Parce qu’on est décidément très en retard, on vient seulement de terminer The Alienist qui conclue sa saison 2, et peut-être son épopée télévisuelle, magistralement.
Notre trio d’enquêteurs tente de retrouver une voleuse d’enfants en bas âge, mais également tueuse en série. Diffusée cet été sur la TNT, The Alienist : Angel of Darkness (notre critique du season premiere) retrouve avec saveur son ambiance si creepy dans un développement de personnages follement pertinent et qui s’apparenterait presque à une délicate conclusion.
Toujours adaptée à la lettre des romans de Caleb Carr, la série poursuit son bonhomme de chemin dans un New York cosmopolite mais terriblement xénophobe, à la toute fin du XIXe siècle. La première saison se voulait introductive, plus classique dans sa construction et sa focalisation pour nous permettre d’appréhender cette période de révolution industrielle et démocratique. De cette entrée en matière, ces nouveaux épisodes tentent de renverser la vapeur en mettant en avant une intrigue et des protagonistes féministes. Une bouffée d’air frais dans un format trop souvent patriarcal pour illustrer un postulat qui se veut à la hauteur des revendications de The Alienist.
Hello darkness, my old friend
Avec l’exceptionnelle Elle Fanning, magnétique à chacune de ses apparitions, The Alienist : Angel of Darkness met la jeune détective au centre de son fil narratif. Daniel Brühl et Luke Evans ferment avec élégance le trio, en prenant soin de rester en retrait pour continuer de valoriser l’émancipation de Fanning. Cette fois face à une tueuse, une voleuse de nouveaux nés, cet antagonisme féminin finit d’apposer un récit inclusif du plus heureux effet à une série sombre comme nulle autre.

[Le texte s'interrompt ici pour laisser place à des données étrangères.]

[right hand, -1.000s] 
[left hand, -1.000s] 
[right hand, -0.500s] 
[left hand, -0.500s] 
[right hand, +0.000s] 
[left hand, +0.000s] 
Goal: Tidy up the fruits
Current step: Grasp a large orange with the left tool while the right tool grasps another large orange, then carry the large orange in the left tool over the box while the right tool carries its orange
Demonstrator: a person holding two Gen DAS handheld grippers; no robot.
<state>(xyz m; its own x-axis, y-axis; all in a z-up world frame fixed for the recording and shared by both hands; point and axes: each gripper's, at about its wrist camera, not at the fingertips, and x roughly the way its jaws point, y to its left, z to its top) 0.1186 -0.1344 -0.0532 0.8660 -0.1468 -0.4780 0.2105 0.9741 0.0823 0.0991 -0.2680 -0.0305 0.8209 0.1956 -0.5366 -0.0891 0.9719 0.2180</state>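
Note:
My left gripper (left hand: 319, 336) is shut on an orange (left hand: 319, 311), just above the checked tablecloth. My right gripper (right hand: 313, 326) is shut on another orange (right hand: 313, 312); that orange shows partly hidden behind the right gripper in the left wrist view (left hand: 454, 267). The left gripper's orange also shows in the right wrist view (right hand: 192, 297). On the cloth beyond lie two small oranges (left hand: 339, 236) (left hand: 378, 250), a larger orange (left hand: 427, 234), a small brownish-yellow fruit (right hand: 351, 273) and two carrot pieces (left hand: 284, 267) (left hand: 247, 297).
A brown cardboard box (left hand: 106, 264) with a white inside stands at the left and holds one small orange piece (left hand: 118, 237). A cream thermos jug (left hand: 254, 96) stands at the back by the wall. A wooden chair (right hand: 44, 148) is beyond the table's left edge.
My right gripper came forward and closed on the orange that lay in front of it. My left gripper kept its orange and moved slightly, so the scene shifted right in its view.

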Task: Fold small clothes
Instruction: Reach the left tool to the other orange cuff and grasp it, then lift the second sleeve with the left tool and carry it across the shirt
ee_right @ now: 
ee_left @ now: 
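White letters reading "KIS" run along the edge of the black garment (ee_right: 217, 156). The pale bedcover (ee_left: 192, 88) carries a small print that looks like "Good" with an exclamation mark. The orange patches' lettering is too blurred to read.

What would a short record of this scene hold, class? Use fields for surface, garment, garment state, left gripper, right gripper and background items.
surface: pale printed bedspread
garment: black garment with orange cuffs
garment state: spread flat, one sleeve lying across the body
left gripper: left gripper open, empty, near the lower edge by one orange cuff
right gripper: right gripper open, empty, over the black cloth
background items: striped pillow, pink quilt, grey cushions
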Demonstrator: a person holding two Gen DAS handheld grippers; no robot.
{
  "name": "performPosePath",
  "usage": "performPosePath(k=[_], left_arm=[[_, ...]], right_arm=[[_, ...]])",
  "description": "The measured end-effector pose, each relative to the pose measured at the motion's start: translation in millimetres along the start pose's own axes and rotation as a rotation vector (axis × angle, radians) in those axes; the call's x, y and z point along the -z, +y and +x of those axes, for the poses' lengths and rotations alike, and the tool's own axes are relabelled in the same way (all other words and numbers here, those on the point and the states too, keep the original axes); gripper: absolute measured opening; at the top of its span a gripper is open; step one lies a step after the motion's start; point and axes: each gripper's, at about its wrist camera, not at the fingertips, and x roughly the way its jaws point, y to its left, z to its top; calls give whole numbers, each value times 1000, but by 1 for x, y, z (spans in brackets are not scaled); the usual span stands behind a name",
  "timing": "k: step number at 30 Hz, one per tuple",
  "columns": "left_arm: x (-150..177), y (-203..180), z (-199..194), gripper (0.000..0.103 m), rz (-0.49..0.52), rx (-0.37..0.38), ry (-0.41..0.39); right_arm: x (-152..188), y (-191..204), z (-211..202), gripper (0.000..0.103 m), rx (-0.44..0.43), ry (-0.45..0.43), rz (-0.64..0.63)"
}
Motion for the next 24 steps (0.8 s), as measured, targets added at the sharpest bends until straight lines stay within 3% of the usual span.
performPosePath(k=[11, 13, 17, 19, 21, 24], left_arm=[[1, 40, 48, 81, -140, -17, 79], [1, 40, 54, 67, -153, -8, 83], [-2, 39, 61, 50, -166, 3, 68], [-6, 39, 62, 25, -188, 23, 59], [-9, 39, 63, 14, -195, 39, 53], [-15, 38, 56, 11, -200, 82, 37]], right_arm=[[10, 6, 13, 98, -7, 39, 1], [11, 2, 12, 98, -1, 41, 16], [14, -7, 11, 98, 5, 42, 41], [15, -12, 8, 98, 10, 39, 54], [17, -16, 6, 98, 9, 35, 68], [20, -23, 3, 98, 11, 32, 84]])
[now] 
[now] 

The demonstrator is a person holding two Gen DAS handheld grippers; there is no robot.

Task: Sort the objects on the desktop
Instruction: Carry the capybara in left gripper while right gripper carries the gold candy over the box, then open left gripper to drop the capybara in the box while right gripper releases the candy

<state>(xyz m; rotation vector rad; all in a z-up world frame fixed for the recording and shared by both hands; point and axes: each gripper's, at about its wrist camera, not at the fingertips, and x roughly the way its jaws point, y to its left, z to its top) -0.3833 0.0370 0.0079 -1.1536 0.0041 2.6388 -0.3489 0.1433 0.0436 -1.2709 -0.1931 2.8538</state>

Prenant place dans une maternité où les femmes sont stérilisées comme des animaux, isolées, spoliées, humiliées, l’enquête et furieusement glauque, brutale et sans concession, pour finir de montrer l’inconcevable place de la femme dans une Amérique puritaine et conservatrice. L’intellect au milieu de la bourgeoisie bien-pensante et démagogique. Les flics masculins sont ridiculisés par l’enquêtrice quand la psychopathe, plus dangereuse que ses compères à moustache, passe son temps à se volatiliser, à l’instar des spectacles de l’illusionniste Houdini.
Car en plus d’une écriture engagée, The Alienist : Angel of Darkness s’inscrit dans une reconstitution soignée, en distillant ici et là références syndicales ou révolutionnaires tout en peignant une ambiance empreinte de changement dans le paysage occidental. Des premières automobiles à la construction de gratte-ciels, le show de TNT s’insurge également contre le journalisme jaune, sensationnaliste, la corruption ou l’imminente guerre contre l’Espagne. De quoi nous offrir une série aussi novatrice que terriblement angoissante.
Tout y est oppressant, de l’image noire et granuleuse à la musique organique, plaintive, douloureuse. The Alienist présente non seulement les ravages psychologiques et déviances de l’esprit humain mais le fait dans un thriller haletant, à la tension palpable, sans faute de rythme. Ainsi, à l’imagerie gothique dégoulinante, presque lovecraftienne, vient s’ajouter une narration lancinante, brumeuse où jump scares et violence crue, plein cadre, finissent de faire de la série un must-see pour les fans du genre.
Dérangeante à bien des endroits mais indéniablement fascinante, The Alienist : Angel of Darkness s’offre même le luxe de nous gratifier d’une fin satisfaisante. Du grand art.